The way I'd propose we do that is to show our friends and colleagues what we've made as often as we can, including during the drafting process. But it's not just about showing them. We have to ask the right questions. Let's use the graph below as a (relatively poor) example of a visualization that we might like to get feedback on. Please note that this is not a graph showing real data about the cost of grain in the 19th century. It's just an example.
A more productive starting point is probably: Can you explain this graph to me? You aren't going to be there when your reader or viewer is interpreting your graph. The best way to find out what set of ideas are going to form in their mind is to ask them to explain their thought process out loud.
In this case, I had intended to show the seasonal difference in the price of grain in London and Edinburgh over a 20 year period. You may not have picked up on that, which means I need to fix something.
Don't be affraid to ask explicitly: Is there any element of this graph that you do not inherently understand? Make sure they can explain the labels on both axes (if relevant). If they don't know where you're getting those values from you may need to rethink your axis labels. You'd be forgiven for asking what the numbers on the Y-axis represent in the example. I didn't label it, so how could you know?
When you start experimenting with your visualizations, you're bound to come up with ideas you think are clear, but that just don't translate into ideas that your reader can interpret. Looking at the sample graph, I wouldn't fault you for asking what the top and bottom line of the curves represent. They're supposed to be two line graphs: one representing Edinburgh prices, and one representing London. I've shaded in the space between the lines to emphasize the size of the gap. If this is in fact two lines, then which one is Edinburgh? Which one is London? And when they overlap, how do I know which bit corresponds to which line? Do they cross, or merely meet and diverge again? I havn't made the fact that this is a line graph obvious because the lines aren't distinguishable from the shape formed by the colours.

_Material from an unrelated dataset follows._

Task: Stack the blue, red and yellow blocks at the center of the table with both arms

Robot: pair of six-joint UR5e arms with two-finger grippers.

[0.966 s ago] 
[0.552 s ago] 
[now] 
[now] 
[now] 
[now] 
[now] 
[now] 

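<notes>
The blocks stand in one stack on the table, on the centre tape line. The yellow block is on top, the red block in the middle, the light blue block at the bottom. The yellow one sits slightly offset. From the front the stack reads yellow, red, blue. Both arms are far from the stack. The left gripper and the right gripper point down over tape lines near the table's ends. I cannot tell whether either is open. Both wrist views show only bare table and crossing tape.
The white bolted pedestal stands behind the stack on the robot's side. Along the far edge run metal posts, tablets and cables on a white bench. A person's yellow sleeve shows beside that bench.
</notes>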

Speaking of colour, you'll want to make sure you havn't come up with a palette that is going to make interpreting your graph difficult for someone with colour blindness. There are many different forms of colour-blindness, so it pays to run a test on your graph. You can do this online by using a "Colour Blindness Simulator" on your finished image.
Sticking with the negatives, ask your tester which element of the graph they like the least. For the sample graph, they may say they don't like the colours, or the font, or the legend. Personally, I think using --------> to represent arrows looks lazy. Everyone will have their own opinions on what's worst about your work. If you know what turns people off you can make visualizations that people like. And if they like the visualization, readers are more likely to engage with its message. With this in mind, go ahead and ask if they like your graph. Or if there are any elements of the graph that they particularly fancy.

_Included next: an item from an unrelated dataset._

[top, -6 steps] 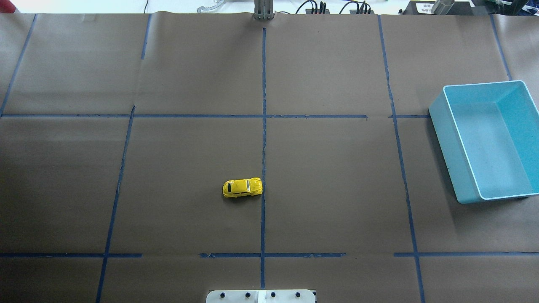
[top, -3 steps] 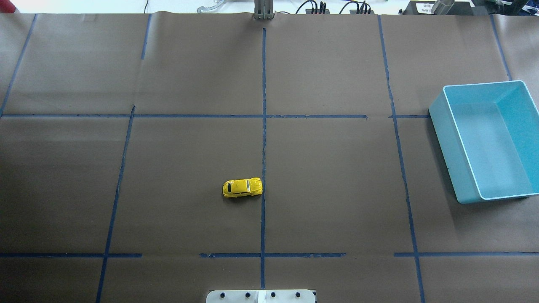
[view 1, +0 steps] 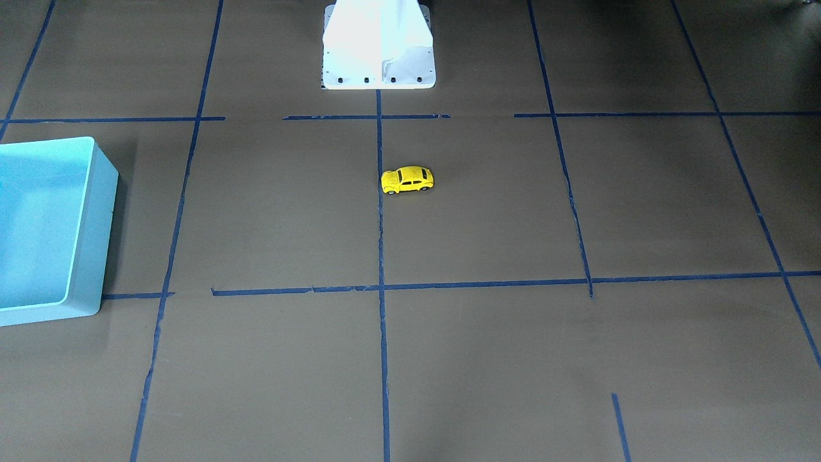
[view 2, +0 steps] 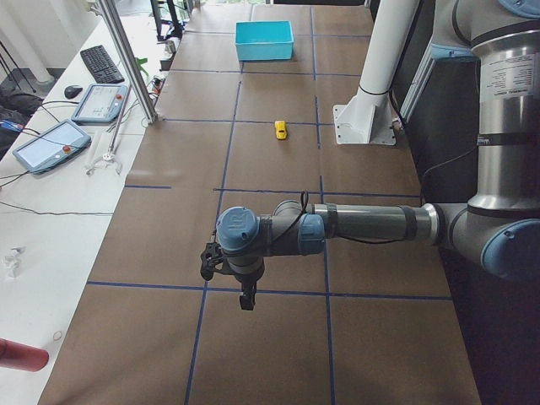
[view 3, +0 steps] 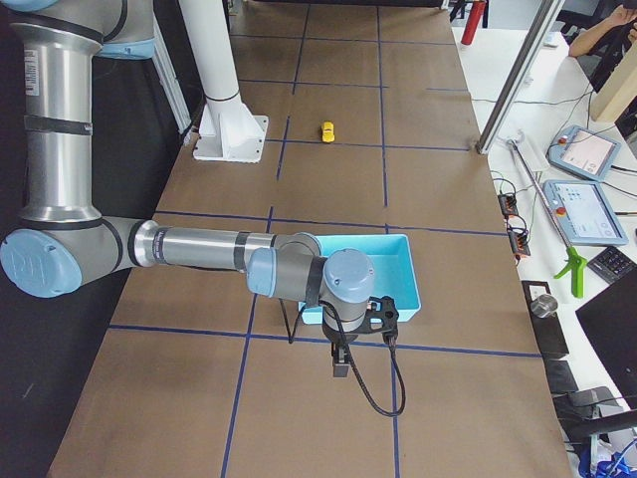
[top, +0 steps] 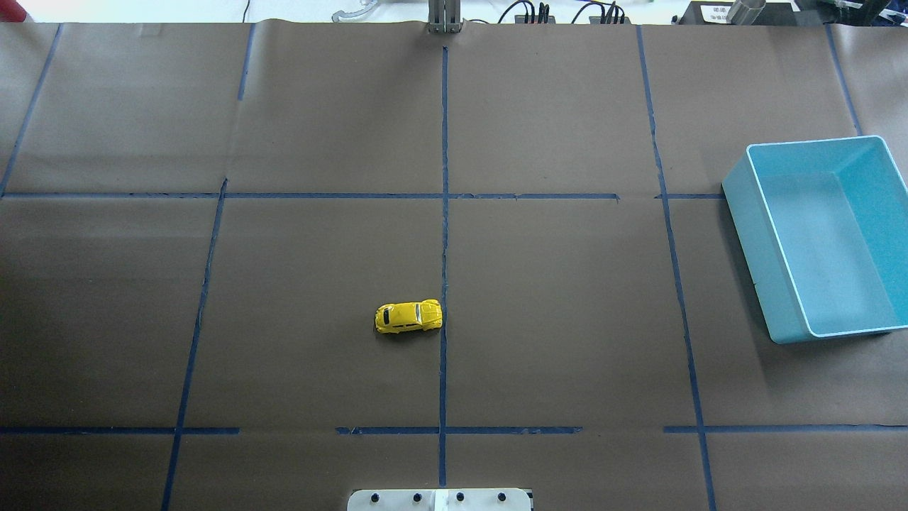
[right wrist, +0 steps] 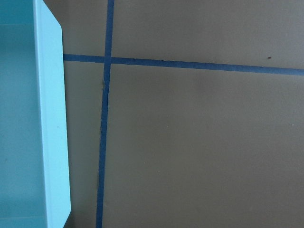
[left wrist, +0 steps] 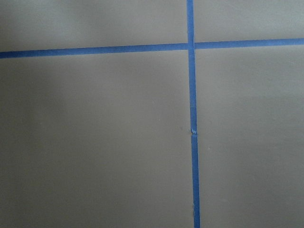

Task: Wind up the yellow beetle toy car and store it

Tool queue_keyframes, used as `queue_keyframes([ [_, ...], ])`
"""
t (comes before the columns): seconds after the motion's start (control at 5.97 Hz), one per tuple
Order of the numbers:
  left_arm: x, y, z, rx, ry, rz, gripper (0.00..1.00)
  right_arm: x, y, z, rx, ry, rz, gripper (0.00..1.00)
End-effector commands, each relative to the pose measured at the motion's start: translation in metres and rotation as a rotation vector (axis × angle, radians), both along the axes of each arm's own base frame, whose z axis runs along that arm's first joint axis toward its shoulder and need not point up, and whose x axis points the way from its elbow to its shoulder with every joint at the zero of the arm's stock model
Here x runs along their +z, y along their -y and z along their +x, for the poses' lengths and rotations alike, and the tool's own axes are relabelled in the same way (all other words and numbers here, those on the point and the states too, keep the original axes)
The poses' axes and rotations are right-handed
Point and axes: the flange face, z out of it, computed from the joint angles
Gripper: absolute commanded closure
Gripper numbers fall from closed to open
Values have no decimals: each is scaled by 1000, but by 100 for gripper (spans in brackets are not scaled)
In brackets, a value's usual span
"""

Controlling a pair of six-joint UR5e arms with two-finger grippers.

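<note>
The yellow beetle toy car (top: 408, 316) stands on its wheels on the brown paper near the table's middle, just left of the centre tape line. It also shows in the front view (view 1: 407, 179) and both side views (view 2: 280, 129) (view 3: 327, 130). The light blue bin (top: 830, 248) sits empty at the right edge. My left gripper (view 2: 245, 299) hangs over the table's far left end, far from the car. My right gripper (view 3: 340, 368) hangs just outside the bin (view 3: 393, 264). I cannot tell whether either gripper is open or shut. Neither wrist view shows the car.
Blue tape lines (top: 445, 213) divide the brown paper into squares. The white robot base plate (view 1: 378, 74) stands at the near edge behind the car. The right wrist view shows the bin's wall (right wrist: 52, 118) and a tape crossing. Tablets and cables lie beyond the far edge.
</note>
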Motion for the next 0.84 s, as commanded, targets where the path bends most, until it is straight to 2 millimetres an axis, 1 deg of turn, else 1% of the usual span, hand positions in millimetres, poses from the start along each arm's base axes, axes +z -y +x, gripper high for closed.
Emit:
queue_keyframes([
  [0.0, -20, 18, 2, 6, 2, 38, 0, 1, -1, 0, 0, 0, -1, 0],
  [0.17, -52, 39, 7, 18, 4, -3, 0, 1, -1, 0, 0, -1, -1, 0],
  [0.34, -104, 69, 39, 83, 7, 13, 0, 1, 0, 0, 0, -1, 1, 0],
  [0.5, -150, 80, 69, 141, 6, 76, 0, 3, -2, 0, 0, -1, -4, 0],
  [0.67, -196, 78, 127, 263, 55, 190, 0, 4, -2, 0, 0, 1, -4, 0],
])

Just as with your prose, it may take a few iterations and a number of different opinions from colleagues before a graph says to others what you think it says in your own mind. Just because you submitted a graph with your article and the peer-reviewers didn't comment on it doesn't mean you've done a good job of clearly expressing your ideas visually.

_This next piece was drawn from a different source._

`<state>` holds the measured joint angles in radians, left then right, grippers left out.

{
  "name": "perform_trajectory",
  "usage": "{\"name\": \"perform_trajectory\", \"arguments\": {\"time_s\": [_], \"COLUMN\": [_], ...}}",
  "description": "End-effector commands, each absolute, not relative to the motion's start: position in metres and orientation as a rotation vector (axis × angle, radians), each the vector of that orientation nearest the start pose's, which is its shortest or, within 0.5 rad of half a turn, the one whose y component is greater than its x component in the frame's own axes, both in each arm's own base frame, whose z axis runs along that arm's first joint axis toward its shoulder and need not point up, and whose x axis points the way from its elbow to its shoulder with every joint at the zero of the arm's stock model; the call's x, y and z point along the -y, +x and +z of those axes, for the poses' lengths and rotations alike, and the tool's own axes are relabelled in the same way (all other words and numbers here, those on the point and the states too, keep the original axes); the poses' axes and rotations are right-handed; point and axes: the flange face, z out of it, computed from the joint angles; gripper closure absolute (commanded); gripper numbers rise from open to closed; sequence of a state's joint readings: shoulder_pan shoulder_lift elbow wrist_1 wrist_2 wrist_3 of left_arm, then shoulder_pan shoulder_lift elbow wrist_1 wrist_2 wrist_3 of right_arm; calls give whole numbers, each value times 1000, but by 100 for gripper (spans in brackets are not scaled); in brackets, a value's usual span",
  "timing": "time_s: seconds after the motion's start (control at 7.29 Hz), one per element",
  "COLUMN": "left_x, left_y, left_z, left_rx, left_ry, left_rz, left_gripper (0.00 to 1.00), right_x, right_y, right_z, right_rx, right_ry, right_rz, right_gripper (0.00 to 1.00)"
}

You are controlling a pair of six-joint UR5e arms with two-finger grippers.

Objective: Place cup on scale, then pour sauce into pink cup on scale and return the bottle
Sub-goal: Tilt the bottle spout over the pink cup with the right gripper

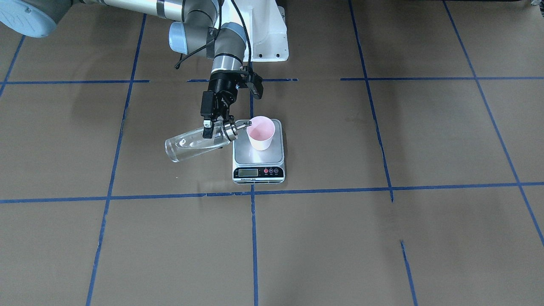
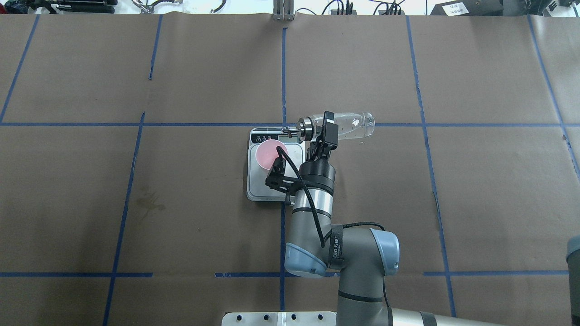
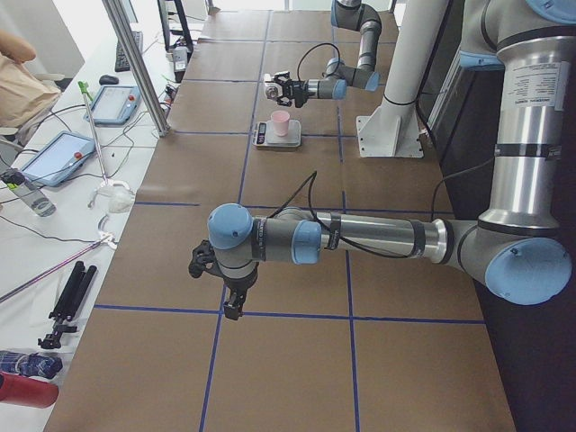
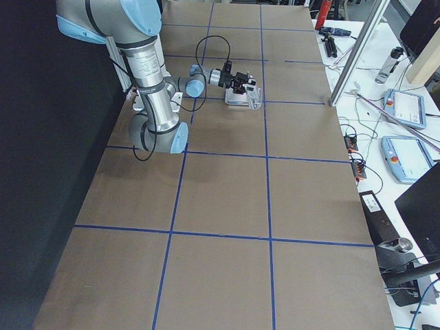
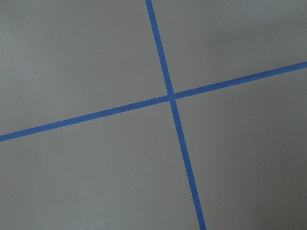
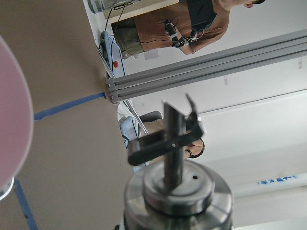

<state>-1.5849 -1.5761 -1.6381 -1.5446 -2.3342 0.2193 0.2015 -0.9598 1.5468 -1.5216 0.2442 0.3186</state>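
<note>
The pink cup (image 1: pixel 260 132) stands upright on the silver scale (image 1: pixel 258 159), near its back edge. My right gripper (image 1: pixel 211 127) is shut on the clear glass bottle (image 1: pixel 191 144) just below its metal collar. The bottle lies tilted close to horizontal, with its spout (image 1: pixel 244 124) at the cup's rim. Overhead, the bottle (image 2: pixel 349 126) points left toward the cup (image 2: pixel 268 154). The sauce is too clear to make out, and I see no stream. The right wrist view shows the spout (image 6: pixel 170 139) close up, with the cup's edge (image 6: pixel 12 120) at left. My left gripper (image 3: pixel 232 306) hangs over bare table far from the scale; I cannot tell whether it is open.
Brown paper with blue tape lines (image 5: pixel 170 96) covers the table. An aluminium post (image 3: pixel 135 63) and a side bench with tablets (image 3: pixel 54 157) run along the operators' side. A person (image 6: pixel 192 19) stands beyond the table's far edge.
</note>
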Motion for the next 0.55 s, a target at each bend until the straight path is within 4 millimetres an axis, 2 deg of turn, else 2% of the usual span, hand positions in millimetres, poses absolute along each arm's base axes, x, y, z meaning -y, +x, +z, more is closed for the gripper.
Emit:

And one last question to ask, just to make sure your readers get the right message and aren't distracted: does the shape of the graph make it look like anything unrelated?
Questions to ask about a visualization:
- Can you explain this graph to me?
- Are there any elements you do not inherently understand?
- Can you explain what each axis shows (if applicable)
- Will people with colour blindness be able to differentiate your colour palette? (check online)
- What do you like least about the graph?
- Do you like the graph / a particular element of the graph?
- Does the shape of the graph make it look like anything distracting?